What you will do.
Given the records that follow, return each one verbatim.

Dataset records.
== Segment start ==
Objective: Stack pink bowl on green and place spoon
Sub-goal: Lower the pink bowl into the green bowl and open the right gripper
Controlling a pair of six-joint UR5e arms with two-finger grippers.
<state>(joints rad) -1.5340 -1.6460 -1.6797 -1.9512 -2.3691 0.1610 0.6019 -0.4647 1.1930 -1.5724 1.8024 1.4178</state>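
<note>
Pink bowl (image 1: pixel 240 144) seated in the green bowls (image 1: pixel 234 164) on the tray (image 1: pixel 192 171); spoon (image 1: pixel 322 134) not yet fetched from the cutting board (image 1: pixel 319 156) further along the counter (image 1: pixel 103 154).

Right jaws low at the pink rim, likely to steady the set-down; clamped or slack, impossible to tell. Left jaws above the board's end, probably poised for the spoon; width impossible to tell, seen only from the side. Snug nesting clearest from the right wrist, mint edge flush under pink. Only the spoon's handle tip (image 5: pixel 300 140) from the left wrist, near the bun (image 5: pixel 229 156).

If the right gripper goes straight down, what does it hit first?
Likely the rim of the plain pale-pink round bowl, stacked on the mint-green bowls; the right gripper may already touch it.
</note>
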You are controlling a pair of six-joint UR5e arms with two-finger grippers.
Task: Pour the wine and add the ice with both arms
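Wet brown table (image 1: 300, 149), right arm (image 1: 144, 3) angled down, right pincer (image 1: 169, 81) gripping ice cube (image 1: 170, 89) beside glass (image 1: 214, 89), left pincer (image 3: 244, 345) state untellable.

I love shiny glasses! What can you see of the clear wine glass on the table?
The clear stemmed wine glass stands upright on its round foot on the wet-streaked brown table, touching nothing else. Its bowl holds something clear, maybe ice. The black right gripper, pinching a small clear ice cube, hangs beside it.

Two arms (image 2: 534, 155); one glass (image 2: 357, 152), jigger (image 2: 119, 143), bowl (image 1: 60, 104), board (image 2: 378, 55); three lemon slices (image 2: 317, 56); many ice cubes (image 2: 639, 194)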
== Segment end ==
Task answer.
Objective: Stack pink bowl on green and place spoon
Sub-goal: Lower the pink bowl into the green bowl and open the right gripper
Controlling a pair of six-joint UR5e arms with two-finger grippers.
<state>(joints rad) -1.5340 -1.6460 -1.6797 -1.9512 -2.3691 0.1610 0.6019 -0.4647 1.1930 -1.5724 1.8024 1.4178</state>
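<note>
Pink bowl (image 1: pixel 240 144) seated in the green bowls (image 1: pixel 234 164) on the tray (image 1: pixel 192 171); spoon (image 1: pixel 322 134) not yet fetched from the cutting board (image 1: pixel 319 156) further along the counter (image 1: pixel 103 154).

Right jaws low at the pink rim, likely to steady the set-down; clamped or slack, impossible to tell. Left jaws above the board's end, probably poised for the spoon; width impossible to tell, seen only from the side. Snug nesting clearest from the right wrist, mint edge flush under pink. Only the spoon's handle tip (image 5: pixel 300 140) from the left wrist, near the bun (image 5: pixel 229 156).

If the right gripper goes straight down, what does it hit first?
Likely the rim of the plain pale-pink round bowl, stacked on the mint-green bowls; the right gripper may already touch it.
</note>
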You are controlling a pair of six-joint UR5e arms with two-finger grippers.
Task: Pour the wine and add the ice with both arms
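Wet brown table (image 1: 300, 149), right arm (image 1: 144, 3) angled down, right pincer (image 1: 169, 81) gripping ice cube (image 1: 170, 89) beside glass (image 1: 214, 89), left pincer (image 3: 244, 345) state untellable.

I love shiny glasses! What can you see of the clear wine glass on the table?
The clear stemmed wine glass stands upright on its round foot on the wet-streaked brown table, touching nothing else. Its bowl holds something clear, maybe ice. The black right gripper, pinching a small clear ice cube, hangs beside it.

Two arms (image 2: 534, 155); one glass (image 2: 357, 152), jigger (image 2: 119, 143), bowl (image 1: 60, 104), board (image 2: 378, 55); three lemon slices (image 2: 317, 56); many ice cubes (image 2: 639, 194)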

Nothing remains to add to the output.